### What to work on
Filter the listing below, keeping only the lines with the word "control".
Given information Start Marker
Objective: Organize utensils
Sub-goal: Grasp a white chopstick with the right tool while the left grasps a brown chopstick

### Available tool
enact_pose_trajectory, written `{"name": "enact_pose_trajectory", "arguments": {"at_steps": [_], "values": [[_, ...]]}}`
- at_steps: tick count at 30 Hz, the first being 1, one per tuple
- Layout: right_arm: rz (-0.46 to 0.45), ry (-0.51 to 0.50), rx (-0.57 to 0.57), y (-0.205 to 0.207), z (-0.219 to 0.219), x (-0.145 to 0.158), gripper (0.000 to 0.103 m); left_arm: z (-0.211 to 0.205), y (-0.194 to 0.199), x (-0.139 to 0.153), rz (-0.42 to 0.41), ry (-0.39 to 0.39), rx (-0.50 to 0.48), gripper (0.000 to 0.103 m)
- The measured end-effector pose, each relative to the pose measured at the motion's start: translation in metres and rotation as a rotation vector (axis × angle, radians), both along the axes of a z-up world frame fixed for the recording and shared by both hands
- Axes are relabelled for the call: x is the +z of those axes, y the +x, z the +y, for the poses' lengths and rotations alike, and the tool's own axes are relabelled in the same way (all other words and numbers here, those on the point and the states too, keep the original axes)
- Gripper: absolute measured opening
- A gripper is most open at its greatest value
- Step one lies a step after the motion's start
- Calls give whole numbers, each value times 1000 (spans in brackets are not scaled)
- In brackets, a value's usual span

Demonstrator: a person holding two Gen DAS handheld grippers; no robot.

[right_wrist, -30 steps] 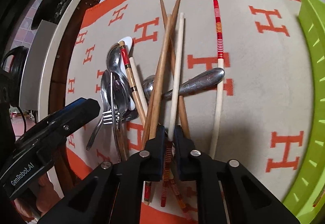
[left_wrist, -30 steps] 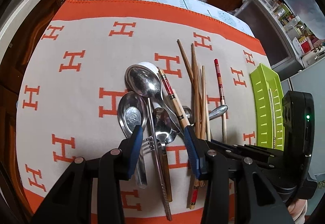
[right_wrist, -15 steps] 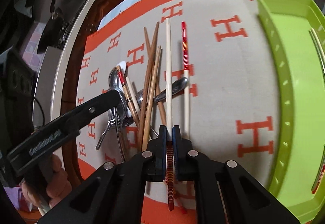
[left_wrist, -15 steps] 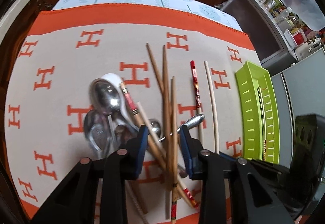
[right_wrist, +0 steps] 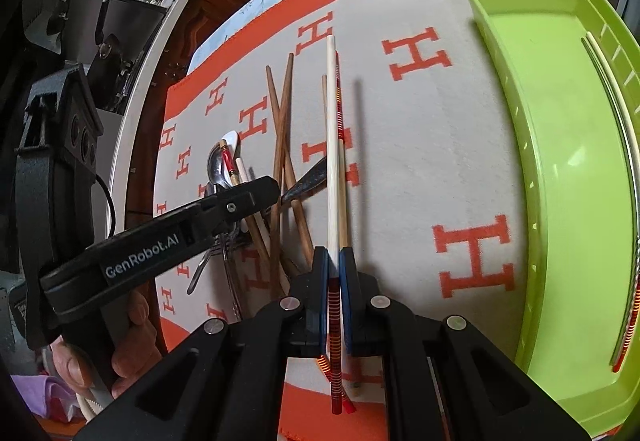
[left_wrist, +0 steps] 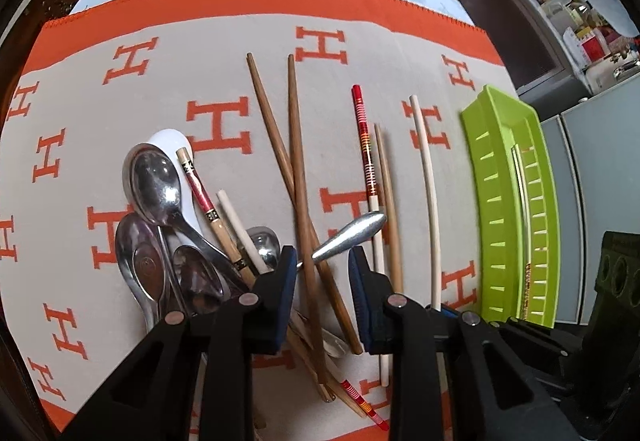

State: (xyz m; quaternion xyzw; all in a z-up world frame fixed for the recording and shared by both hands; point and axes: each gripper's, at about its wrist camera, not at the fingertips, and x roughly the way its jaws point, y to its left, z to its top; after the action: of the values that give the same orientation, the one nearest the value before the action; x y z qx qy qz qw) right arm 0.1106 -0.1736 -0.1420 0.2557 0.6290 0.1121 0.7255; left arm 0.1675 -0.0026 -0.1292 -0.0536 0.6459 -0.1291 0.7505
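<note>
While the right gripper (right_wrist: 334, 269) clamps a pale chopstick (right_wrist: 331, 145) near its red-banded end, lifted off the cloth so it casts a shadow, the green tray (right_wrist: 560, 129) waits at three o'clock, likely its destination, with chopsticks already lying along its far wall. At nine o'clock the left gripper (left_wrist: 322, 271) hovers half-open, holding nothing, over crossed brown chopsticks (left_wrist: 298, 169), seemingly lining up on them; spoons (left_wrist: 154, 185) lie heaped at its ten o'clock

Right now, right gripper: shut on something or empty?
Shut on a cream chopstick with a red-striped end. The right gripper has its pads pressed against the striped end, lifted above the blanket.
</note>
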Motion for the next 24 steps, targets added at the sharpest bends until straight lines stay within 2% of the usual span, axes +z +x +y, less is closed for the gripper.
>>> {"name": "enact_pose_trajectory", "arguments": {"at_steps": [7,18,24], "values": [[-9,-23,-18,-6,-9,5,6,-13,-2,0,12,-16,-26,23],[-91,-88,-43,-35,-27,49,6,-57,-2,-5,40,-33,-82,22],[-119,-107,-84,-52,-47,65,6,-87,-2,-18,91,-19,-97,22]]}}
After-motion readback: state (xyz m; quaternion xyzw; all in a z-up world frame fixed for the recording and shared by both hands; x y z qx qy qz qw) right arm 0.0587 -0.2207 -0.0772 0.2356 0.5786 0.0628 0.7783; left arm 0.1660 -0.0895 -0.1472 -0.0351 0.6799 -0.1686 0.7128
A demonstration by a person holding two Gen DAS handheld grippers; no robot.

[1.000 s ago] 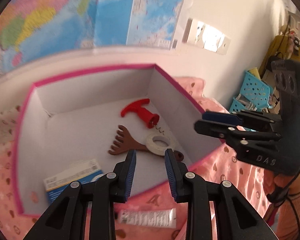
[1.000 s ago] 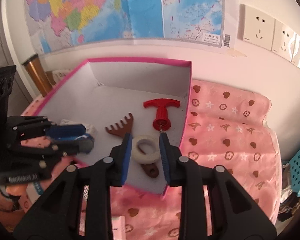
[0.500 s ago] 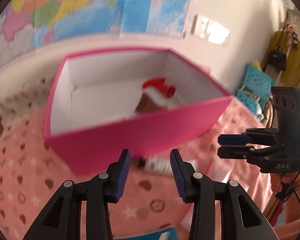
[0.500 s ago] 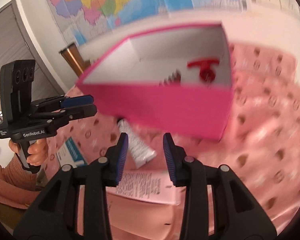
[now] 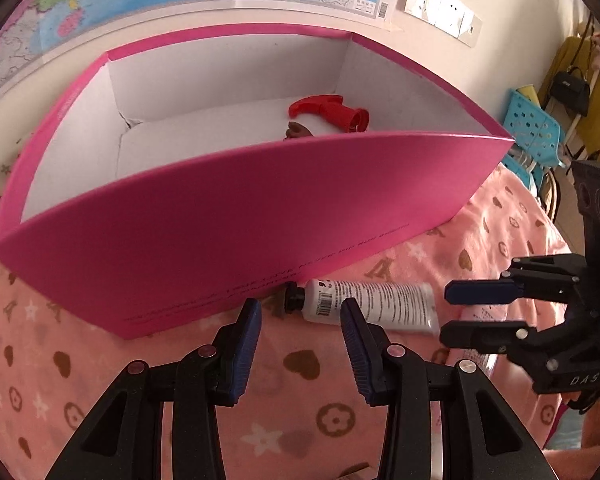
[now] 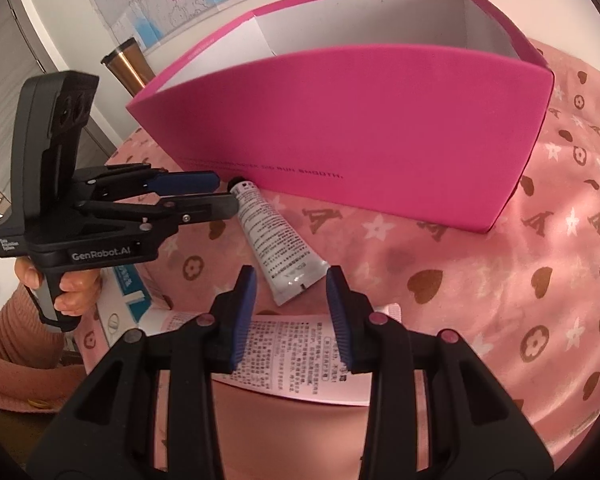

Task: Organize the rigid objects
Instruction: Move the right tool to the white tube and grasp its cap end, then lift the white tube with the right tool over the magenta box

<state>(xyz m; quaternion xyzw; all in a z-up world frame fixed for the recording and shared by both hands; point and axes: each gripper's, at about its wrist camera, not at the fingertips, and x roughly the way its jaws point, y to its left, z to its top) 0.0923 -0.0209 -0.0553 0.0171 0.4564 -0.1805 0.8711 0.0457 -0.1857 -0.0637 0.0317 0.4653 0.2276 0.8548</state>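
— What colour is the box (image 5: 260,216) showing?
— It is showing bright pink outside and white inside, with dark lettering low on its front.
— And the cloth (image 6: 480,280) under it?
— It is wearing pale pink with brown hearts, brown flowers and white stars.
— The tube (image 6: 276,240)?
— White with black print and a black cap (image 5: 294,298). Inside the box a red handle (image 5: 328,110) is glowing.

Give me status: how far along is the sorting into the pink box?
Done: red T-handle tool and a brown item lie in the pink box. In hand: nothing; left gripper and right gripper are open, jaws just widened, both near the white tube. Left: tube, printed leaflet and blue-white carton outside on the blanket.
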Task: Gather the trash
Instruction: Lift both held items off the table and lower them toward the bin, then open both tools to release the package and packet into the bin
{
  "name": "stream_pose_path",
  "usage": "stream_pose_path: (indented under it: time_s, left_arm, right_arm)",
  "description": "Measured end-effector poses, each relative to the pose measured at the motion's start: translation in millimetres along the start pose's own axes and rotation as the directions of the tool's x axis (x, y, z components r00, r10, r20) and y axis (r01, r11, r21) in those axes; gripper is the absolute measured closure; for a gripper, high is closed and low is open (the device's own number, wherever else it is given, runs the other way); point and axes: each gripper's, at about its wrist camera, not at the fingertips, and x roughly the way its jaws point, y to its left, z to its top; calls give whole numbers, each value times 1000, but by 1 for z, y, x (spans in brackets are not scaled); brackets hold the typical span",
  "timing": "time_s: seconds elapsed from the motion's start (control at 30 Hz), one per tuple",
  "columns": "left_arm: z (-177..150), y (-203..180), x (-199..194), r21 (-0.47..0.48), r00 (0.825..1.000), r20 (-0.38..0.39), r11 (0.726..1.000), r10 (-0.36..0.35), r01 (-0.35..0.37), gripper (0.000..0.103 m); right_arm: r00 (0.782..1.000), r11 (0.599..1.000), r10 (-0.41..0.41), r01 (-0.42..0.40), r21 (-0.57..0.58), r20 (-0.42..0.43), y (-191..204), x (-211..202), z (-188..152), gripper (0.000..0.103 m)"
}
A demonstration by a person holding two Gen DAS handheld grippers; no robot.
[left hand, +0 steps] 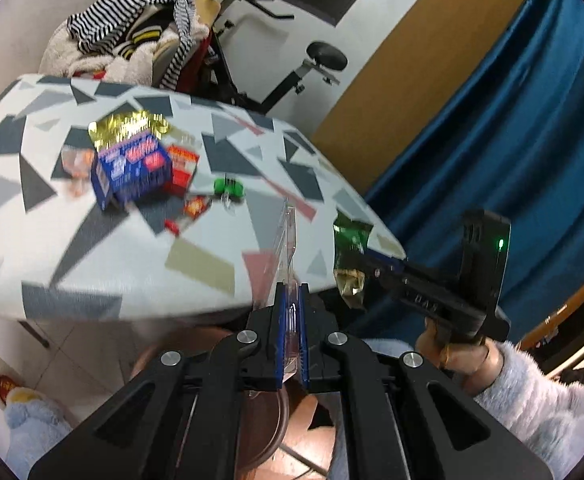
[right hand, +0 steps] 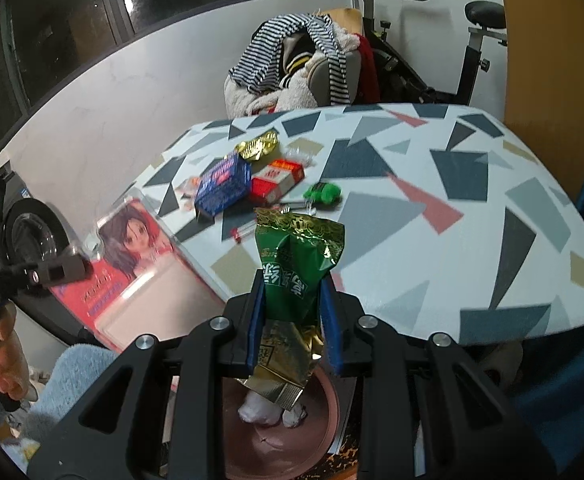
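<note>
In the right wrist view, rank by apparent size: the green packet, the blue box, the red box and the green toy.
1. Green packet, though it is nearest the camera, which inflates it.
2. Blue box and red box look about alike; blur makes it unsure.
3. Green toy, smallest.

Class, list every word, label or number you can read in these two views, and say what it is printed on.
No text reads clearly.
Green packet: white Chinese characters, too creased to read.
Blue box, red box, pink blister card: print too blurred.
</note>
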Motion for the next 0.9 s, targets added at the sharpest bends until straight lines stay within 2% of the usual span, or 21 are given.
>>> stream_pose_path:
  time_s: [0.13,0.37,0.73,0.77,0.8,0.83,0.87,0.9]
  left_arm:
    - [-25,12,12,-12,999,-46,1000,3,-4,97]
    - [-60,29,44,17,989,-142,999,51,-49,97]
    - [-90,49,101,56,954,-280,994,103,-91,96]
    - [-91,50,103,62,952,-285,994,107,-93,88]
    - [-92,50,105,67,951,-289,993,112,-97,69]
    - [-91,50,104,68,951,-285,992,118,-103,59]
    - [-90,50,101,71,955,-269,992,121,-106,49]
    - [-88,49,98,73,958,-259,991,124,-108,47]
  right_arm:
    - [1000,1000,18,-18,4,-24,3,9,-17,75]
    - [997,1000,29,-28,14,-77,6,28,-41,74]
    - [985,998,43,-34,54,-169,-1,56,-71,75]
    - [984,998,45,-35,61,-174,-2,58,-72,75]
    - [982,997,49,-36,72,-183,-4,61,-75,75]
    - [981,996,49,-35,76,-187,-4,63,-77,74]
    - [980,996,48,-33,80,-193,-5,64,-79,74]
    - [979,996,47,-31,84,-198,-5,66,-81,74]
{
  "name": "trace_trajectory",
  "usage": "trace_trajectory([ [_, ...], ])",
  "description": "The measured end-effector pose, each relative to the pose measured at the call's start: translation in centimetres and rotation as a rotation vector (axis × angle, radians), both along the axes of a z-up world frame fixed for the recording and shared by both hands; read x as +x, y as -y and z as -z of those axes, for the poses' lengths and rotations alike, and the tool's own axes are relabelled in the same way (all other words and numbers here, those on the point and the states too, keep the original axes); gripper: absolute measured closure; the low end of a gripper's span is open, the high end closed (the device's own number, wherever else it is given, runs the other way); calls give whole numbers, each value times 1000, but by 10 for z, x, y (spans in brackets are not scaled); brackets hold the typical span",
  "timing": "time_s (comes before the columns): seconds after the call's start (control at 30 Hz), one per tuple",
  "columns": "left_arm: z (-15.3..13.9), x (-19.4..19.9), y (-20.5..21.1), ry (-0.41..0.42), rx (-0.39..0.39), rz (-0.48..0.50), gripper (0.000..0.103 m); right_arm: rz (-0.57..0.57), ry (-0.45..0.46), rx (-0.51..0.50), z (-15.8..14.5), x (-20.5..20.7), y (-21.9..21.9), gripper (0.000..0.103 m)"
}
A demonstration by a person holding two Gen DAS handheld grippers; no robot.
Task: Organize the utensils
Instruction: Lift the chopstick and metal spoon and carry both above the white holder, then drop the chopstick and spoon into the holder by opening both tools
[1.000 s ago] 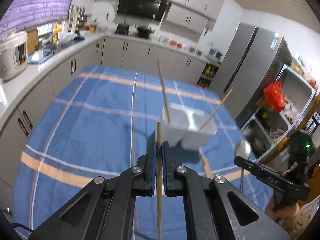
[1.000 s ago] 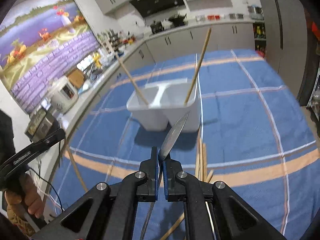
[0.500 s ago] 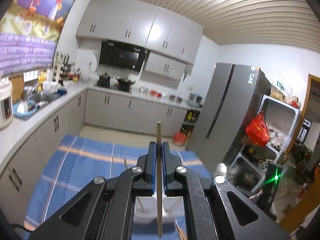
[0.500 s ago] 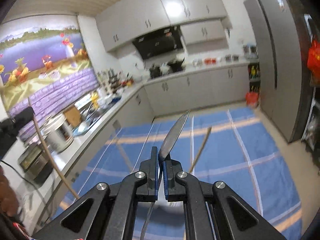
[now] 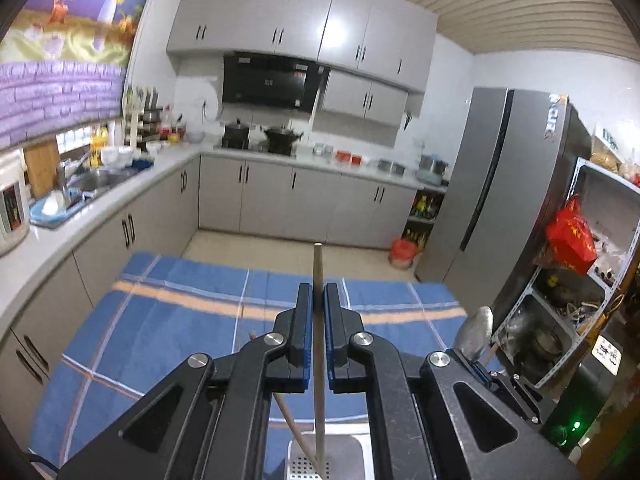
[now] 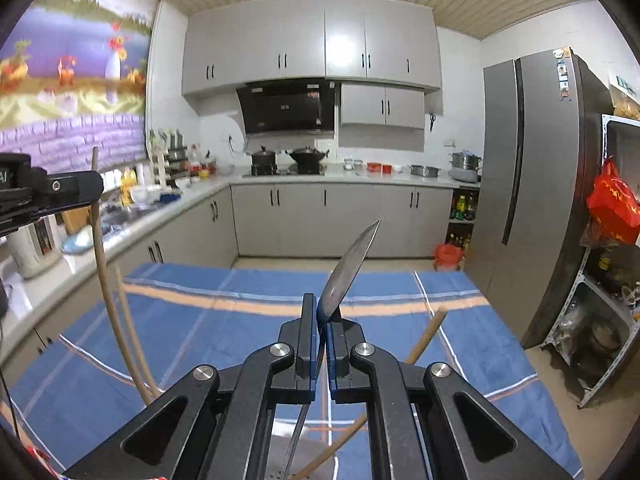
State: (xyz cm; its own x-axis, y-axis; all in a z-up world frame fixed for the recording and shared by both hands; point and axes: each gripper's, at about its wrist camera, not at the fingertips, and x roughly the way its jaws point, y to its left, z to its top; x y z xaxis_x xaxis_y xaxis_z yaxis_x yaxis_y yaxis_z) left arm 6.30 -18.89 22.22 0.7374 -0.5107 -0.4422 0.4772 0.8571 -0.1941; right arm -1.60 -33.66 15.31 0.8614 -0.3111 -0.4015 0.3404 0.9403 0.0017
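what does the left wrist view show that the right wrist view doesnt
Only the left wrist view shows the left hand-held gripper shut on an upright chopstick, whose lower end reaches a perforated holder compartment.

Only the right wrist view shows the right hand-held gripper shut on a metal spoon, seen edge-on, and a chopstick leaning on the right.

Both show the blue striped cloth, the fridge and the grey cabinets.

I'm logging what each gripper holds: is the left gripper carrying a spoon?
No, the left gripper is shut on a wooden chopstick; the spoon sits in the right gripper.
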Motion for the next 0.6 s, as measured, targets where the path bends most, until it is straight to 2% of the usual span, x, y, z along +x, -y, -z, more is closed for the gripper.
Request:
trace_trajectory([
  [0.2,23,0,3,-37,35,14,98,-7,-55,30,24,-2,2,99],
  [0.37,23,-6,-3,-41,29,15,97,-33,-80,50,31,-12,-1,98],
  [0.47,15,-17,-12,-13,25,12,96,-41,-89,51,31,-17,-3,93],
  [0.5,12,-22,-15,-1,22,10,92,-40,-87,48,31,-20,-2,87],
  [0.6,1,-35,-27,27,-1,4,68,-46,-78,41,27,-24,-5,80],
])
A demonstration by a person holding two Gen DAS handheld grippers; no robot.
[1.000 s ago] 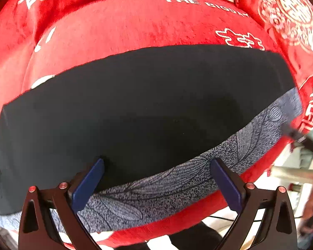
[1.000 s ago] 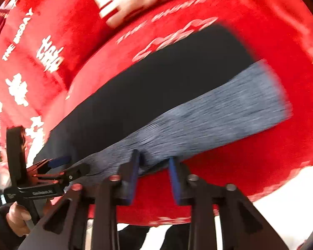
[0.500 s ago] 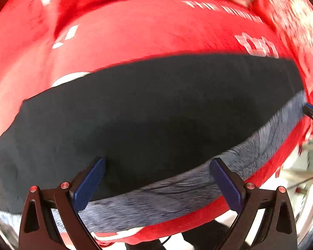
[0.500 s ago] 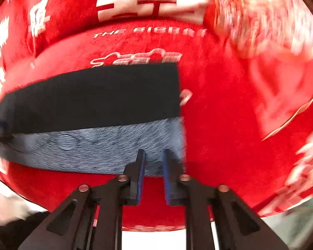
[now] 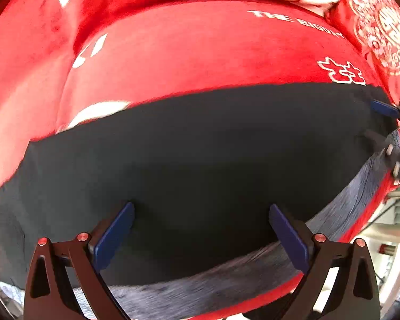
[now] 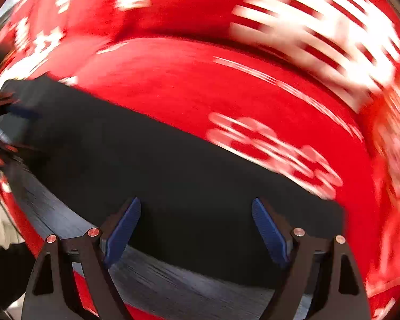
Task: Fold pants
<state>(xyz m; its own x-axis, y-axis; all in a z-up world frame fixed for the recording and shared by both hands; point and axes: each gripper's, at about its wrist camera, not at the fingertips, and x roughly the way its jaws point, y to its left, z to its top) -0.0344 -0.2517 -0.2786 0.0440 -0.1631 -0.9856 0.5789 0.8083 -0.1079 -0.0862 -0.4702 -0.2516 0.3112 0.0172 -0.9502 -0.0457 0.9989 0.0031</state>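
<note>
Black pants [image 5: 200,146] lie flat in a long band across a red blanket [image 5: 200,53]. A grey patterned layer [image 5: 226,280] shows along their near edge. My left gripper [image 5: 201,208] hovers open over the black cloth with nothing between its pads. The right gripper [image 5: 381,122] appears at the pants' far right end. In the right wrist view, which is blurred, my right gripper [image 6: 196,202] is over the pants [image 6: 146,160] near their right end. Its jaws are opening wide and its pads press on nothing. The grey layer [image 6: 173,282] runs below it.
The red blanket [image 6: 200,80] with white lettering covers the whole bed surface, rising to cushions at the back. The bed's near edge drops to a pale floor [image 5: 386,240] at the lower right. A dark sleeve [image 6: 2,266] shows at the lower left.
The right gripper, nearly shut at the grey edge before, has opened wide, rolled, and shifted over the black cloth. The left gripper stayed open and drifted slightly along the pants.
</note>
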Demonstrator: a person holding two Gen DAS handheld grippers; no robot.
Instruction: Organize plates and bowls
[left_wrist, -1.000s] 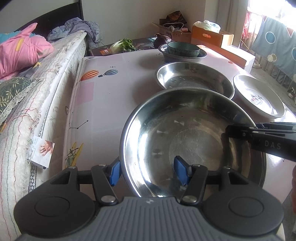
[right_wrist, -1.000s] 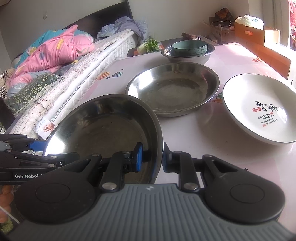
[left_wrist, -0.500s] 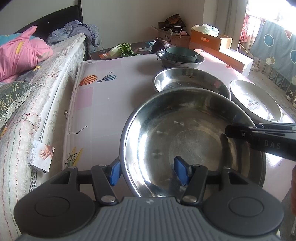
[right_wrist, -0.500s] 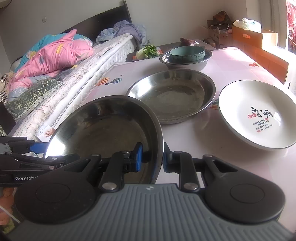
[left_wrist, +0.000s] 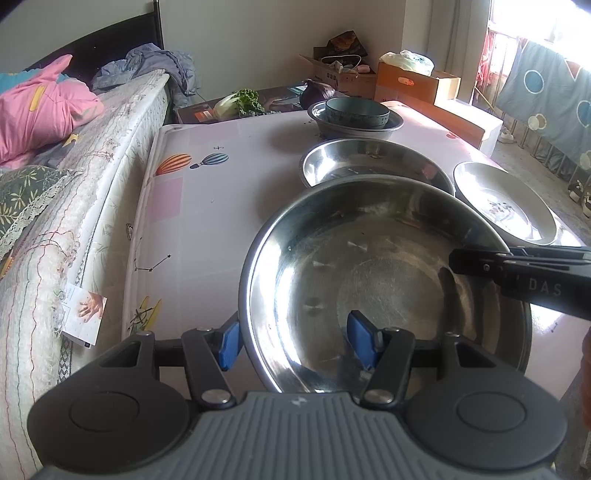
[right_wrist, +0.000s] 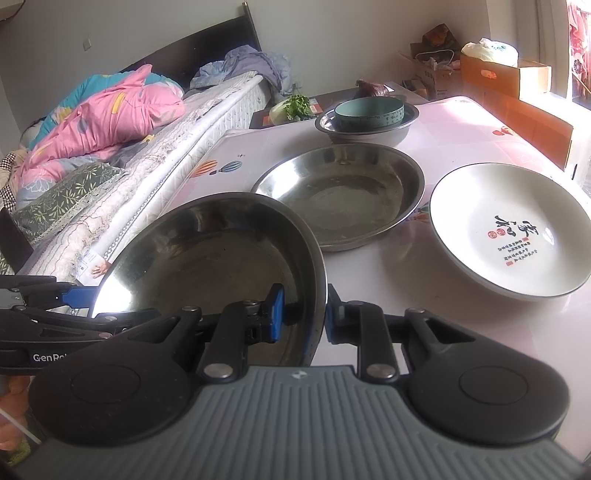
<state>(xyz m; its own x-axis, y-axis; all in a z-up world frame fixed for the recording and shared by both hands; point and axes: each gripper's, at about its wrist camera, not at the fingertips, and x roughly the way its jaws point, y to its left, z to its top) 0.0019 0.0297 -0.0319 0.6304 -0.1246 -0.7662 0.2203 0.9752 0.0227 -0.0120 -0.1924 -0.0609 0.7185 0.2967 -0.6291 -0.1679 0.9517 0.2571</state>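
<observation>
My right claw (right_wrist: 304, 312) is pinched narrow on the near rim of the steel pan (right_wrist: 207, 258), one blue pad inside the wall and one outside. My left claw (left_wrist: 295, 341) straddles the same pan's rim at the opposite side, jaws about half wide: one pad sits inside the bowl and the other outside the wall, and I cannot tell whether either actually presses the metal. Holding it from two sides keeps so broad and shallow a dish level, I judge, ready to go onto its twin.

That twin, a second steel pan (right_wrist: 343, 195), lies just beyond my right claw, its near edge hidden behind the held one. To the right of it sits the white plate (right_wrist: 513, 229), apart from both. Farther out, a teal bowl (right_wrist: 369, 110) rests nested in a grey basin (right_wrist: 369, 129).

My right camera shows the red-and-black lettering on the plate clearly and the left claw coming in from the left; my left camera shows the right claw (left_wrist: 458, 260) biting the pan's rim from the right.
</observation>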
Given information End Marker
### Result for this exercise
  "timing": "time_s: seconds elapsed from the motion's start (control at 30 Hz), one per tuple",
  "timing": "time_s (comes before the columns): seconds after the call's start (control at 30 Hz), one per tuple",

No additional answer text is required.